– Чего надо? – цыкнул на нее, вспомнив, что пока еще он – старший в их команде.

Чертовка вытянула голову, заглядывая в кладовку через его плечо.

– Где был? Я недавно заглядывала сюда. Тебя не было.

– Ну и что? Гулял я. А тебе-то что?

– Я чете Вострыкиных продала чайный сервиз для племянницы.

– Ну и что? – отодвинув рукой размалеванную куклу и устремившись в проход, буркнул на ходу.

– Когда их заберем? – допытывалась девица, наступая ему на пятки. – Они почти всех родственников уже извели.

– Ну и что? – равнодушно пожал плечами начальник. – У них еще соседи остались.

– У нас недобор в этом месяце, – истерила кассирша в спину. – Надо брать!

– Не получится.

– Почему?

Доковыляв до прилавка (все пятки, гадина, оттоптала!), вытащил из его объемного пуза толстенную амбарную книгу, послюнявил палец, полистал желтые от времени страницы.

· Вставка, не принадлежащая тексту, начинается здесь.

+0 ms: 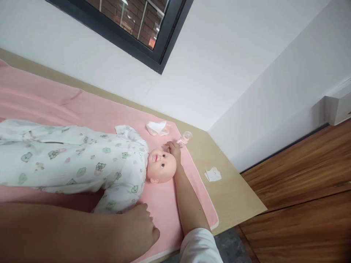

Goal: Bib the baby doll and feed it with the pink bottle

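Observation:
A baby doll (161,166) lies face up on a pink blanket (164,204), its head toward the right. It wears a white sleepsuit (90,160) printed with green bears. Beside the far side of its head is my right hand (173,148), fingers slightly bent and pointing left; I see nothing held in them. Just behind that hand is a small clear baby bottle (185,138) with a pink part. Nearer to me, my left hand (141,228) rests low by the doll's sleeve, fingers curled down. Whatever is under those fingers is hidden.
A white tissue pack (157,128) lies on the blanket near the wall. On the wooden tabletop (227,197) to the right is a folded white cloth (213,174). A dark window frame (159,60) sits above, and wooden cabinet doors (301,182) stand at the right.

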### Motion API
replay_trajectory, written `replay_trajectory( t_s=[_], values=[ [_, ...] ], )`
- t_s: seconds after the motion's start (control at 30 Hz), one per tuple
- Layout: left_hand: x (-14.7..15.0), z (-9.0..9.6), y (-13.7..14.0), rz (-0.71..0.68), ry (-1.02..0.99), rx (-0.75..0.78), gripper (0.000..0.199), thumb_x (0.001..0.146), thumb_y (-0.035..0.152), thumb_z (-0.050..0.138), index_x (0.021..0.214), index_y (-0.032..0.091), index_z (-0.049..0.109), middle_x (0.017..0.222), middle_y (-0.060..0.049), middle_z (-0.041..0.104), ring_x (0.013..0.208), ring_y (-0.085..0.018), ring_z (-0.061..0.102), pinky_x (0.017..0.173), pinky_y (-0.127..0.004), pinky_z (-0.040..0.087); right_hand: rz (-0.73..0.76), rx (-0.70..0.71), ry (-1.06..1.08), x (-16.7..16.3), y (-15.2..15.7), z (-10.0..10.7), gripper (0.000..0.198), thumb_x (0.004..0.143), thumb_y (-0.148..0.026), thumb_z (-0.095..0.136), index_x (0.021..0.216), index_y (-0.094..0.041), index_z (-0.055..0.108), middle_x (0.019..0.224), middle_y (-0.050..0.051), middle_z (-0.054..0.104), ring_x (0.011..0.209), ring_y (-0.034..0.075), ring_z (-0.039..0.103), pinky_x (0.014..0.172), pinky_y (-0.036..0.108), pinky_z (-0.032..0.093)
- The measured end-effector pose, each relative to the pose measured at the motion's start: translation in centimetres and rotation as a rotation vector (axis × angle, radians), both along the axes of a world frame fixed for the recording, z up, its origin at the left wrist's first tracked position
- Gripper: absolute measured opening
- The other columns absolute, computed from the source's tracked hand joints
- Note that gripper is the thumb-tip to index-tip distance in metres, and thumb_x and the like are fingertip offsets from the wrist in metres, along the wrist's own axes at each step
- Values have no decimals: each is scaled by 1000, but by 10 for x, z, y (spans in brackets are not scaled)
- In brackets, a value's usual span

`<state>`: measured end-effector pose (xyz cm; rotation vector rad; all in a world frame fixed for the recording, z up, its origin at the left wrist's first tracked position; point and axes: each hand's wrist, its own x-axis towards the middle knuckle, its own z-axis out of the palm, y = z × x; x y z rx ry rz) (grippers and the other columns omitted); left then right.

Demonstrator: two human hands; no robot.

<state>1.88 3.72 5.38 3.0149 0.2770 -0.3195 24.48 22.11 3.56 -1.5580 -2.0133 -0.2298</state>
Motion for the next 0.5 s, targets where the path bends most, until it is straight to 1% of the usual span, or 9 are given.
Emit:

– Вот! – ткнул кривым ногтем в писанину. – Видишь? В списке еще пять фамилий числится, которым они хотят навредить. Договор нарушать нельзя. Мы ж не люди!

Девица склонилась над книгой. Вчиталась, удивилась:

– Серьезно? Чё, правда, что ли? Обиделись на автохама, окатившего их из лужи на дороге?..

Помощница сощурилась, задрав голову и загибая пальцы, считала. Затем ахнула, заморгала наклеенными ресницами. Воздух заколыхался у лица, будто от включенного вентилятора.

– …четыре года назад?! Серьезно? Ничего себе злопамятность!

– А то!

Самодовольно ухмыляясь, согласился продавец и плюхнулся в любимое кресло для великана. Кожаная обивка с легким выдохом просела под ним, он поерзал, усаживаясь удобнее, и авторитетно изрек:

– Нечему удивляться. Ты людей не знаешь. Молодая еще. Поживешь с мое, привыкнешь. В них яда больше, чем в гадюках.

– А еще нас называют злобными тварями, – согласно закивала и зацокала языком красотка с хвостом. Она вытащила его из-под юбки и обмахивалась кисточкой как веером, затем поинтересовалась, – и много таких?

– Людей-то? Да все. Просто кто умнее, те не показывают вида. Спрячут обиды поглубже, типа – простили! А кто глупее, эти тешат себя местью. Планы вынашивают, – конторщик захихикал скрипуче и тягуче. – Хочешь развеселить черта? Расскажи о них, он посмеется. Я таких изуверских желаний наслушался, мама мия!

Дарио как усталый путник на отдыхе вытянул ноги, уперся головой в мягкую обивку высокой спинки. Глаза закрыл и продолжал:

– А некоторым в душу лучше не заглядывать, там одни колючки. И колют, колют их изнутри. Похлеще нашей пыточной. Нам что ли дело есть? Пускай колют. Наш учет простой: душу принял, душу отправил. А мазохистская она или просто жадная, или подлая – нам без разницы. Учись, школа, пока я добрый.

– Фи, – скривила губки обидчиво, – больно нужно. Сам веди свой учет.

– Не относись к учету поверхностно. Нам засчитываются только влюбленные души, – терпеливо пояснял старшой, – а все эти жлобы, сутяги, ворюги и прочие пакостники проходят по другим ведомствам.

– Чего так?

– Специфика.

– Чего?!

– Система пыток. На каждый грех – своя!

Начальник подозрительно уставился на помощницу, от его взгляда ей стало не по себе. Заерзала, заморгала.

– Ч-чего?.. Чего уставился?

– Ты как будто не из ада сюда попала. Такая невежда!

– Откуда мне знать? – вспылила. – Я в приемной Лилит сидела.

«Вот же, гад рогатый, так и сверлит глазищами, будто сжечь норовит», – оскорбилась про себя девица.

– Меня за красивый почерк взяли, верховным демонам поздравительные открытки писать, – поспешила объяснить.

– Продолжала б в секретаршах сидеть, – не унимался черт. – С чего вдруг потянуло на полевую работу?

– Скучно стало.

«Не верит, – запаниковала, – убедительности мало!» Бесиха юбку задрала, по ягодицам себя треснула.